Homogeneity Bias as Differential Sampling Uncertainty in Language Models
- URL: http://arxiv.org/abs/2501.19337v1
- Date: Fri, 31 Jan 2025 17:36:12 GMT
- Title: Homogeneity Bias as Differential Sampling Uncertainty in Language Models
- Authors: Messi H. J. Lee, Soyeon Jeon,
- Abstract summary: Large Language Models (LLMs) and Vision-Language Models (VLMs) represent marginalized groups more homogeneously than dominant groups.<n>We propose that this bias emerges from systematic differences in the probability distributions from which tokens are sampled at inference-time.
- Score: 0.0
- License: http://creativecommons.org/licenses/by-nc-nd/4.0/
- Abstract: Prior research show that Large Language Models (LLMs) and Vision-Language Models (VLMs) represent marginalized groups more homogeneously than dominant groups. However, the mechanisms underlying this homogeneity bias remain relatively unexplored. We propose that this bias emerges from systematic differences in the probability distributions from which tokens are sampled at inference-time.
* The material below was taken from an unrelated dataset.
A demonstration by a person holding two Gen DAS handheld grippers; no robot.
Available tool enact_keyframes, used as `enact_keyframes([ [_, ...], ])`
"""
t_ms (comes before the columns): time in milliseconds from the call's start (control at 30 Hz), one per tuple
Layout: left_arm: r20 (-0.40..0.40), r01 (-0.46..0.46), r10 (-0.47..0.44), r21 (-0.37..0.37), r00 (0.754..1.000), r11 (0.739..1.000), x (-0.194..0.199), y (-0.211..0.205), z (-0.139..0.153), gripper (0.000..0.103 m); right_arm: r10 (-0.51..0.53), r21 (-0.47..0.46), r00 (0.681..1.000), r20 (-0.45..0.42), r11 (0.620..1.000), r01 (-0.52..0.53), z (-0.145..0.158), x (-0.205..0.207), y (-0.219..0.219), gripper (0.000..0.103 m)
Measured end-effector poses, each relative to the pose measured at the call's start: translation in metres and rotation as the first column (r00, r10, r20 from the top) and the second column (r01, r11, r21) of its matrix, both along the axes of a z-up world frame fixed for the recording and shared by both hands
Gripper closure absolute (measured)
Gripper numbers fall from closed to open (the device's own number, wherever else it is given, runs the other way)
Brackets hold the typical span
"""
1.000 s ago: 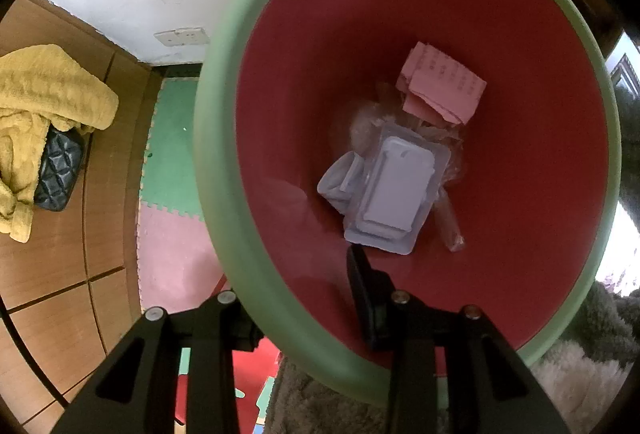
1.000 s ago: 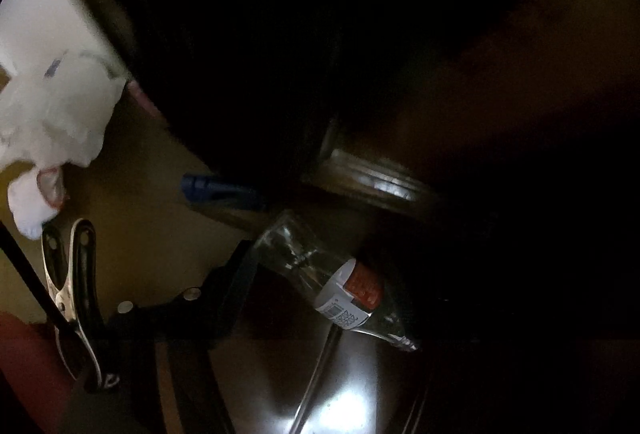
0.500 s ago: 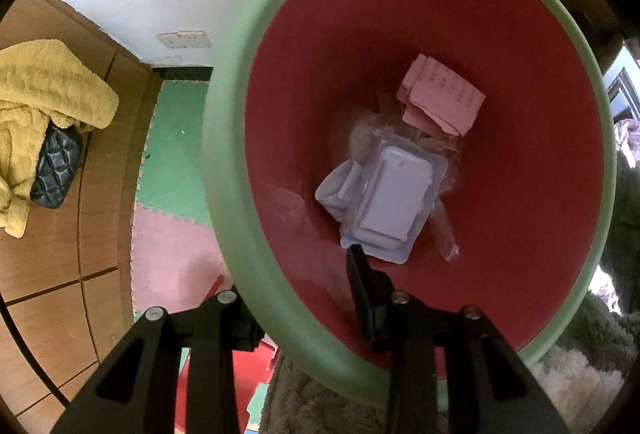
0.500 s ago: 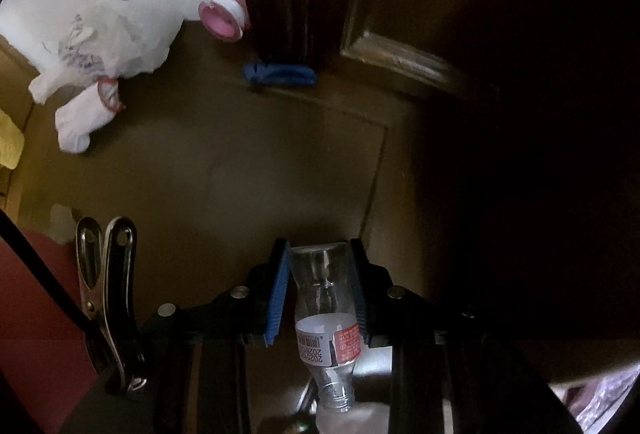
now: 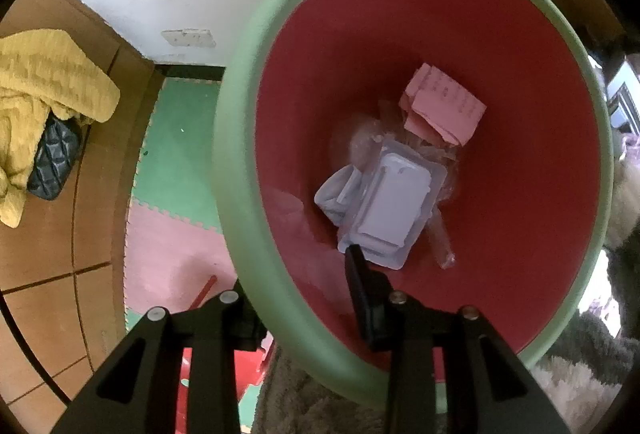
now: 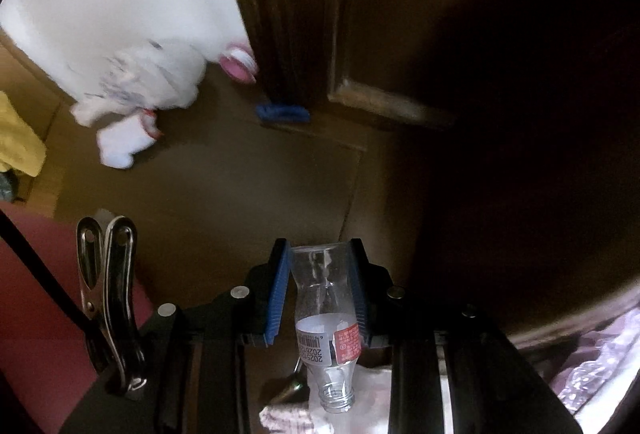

Analyzing three measures of uncertainty in token sampling distributions-entropy, perplexity, and probability of differentiation-we find that in some models, specifically GPT-4 Turbo and Llama-3.2, tokens are sampled more deterministically when generating texts about marginalized groups (i.e., Black Americans and women) compared to their dominant group counterparts (i.e., White Americans and men). While these findings may help explain homogeneity bias in certain models, the patterns did not replicate across all VLMs tested, suggesting multiple mechanisms may contribute to homogeneity bias in AI.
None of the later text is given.